Double Exposure at Louis Vuitton

The contemporary meets the avant garde for Louis Vuitton’s latest campaign

Louis Vuitton is renowned for supporting traditional craftsmanship with their leather goods, as well as embracing the avant garde and modernity, so it’s no surprise that they are championing one of the oldest forms of photography in their recent digital film project: Double Exposure.

The latest model in their Double Exposure series (the first was Sam Taylor-Wood) is actress Thandie Newton. She poses for a stunning old-fashioned portrait, and speaks on film about treasured possessions specifically chosen for the shoot.

The photograph is taken using the 19th century collodion wet plate photographic process, in which the sitter has to remain still for 12 seconds, creating a timeless and unique image. It certainly makes a change from today’s throwaway, digital culture.

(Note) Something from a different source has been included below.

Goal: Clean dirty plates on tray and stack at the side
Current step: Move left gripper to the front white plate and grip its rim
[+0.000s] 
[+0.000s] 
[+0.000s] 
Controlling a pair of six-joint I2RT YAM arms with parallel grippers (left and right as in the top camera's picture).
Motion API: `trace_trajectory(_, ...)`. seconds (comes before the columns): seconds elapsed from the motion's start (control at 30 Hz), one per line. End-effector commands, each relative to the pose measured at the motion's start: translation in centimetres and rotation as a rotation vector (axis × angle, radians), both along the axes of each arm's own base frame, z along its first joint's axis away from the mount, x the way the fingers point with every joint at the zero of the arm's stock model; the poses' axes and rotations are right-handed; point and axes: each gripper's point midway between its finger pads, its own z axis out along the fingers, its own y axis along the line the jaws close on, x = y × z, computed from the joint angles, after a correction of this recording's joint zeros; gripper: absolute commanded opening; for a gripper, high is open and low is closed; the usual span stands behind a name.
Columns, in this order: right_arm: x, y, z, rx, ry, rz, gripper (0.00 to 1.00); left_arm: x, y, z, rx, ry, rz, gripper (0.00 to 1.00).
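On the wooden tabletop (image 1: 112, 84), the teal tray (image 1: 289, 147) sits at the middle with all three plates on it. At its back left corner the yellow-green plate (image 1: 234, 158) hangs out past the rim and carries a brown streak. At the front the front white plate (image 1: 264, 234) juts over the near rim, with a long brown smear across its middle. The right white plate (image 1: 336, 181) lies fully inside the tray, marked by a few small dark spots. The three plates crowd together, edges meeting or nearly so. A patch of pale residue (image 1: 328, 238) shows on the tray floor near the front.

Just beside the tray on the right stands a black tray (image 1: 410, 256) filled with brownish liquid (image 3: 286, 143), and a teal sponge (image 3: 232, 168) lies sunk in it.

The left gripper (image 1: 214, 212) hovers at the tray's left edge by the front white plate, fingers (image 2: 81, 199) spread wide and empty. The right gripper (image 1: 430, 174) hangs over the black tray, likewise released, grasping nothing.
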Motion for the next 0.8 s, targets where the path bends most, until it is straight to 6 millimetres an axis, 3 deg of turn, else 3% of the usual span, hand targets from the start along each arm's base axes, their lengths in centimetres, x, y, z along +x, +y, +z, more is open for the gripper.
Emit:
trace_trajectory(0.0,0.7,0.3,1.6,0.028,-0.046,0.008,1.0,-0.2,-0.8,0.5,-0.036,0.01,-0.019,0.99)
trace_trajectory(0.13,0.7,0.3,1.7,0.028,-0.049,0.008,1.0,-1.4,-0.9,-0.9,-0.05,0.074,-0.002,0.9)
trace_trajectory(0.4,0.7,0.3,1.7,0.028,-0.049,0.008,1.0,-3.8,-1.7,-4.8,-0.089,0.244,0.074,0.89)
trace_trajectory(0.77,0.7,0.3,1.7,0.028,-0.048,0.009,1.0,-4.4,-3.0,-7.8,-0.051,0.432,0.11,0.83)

“The images really take you into the heart of history itself. To parallel that we’re getting into the history of me through the items I’ve chosen,” Thandie explains. “One of the things about these photographs is the layers of meaning. Each picture is so unique so it just creates this desire to be my most essential self.”


Thandie decided to take in her passport, artwork from her daughter Riley and a painting from her childhood. We love the sense that in this campaign you are getting to know the model, rather than seeing her pretending to be someone else. More of this please, Louis Vuitton!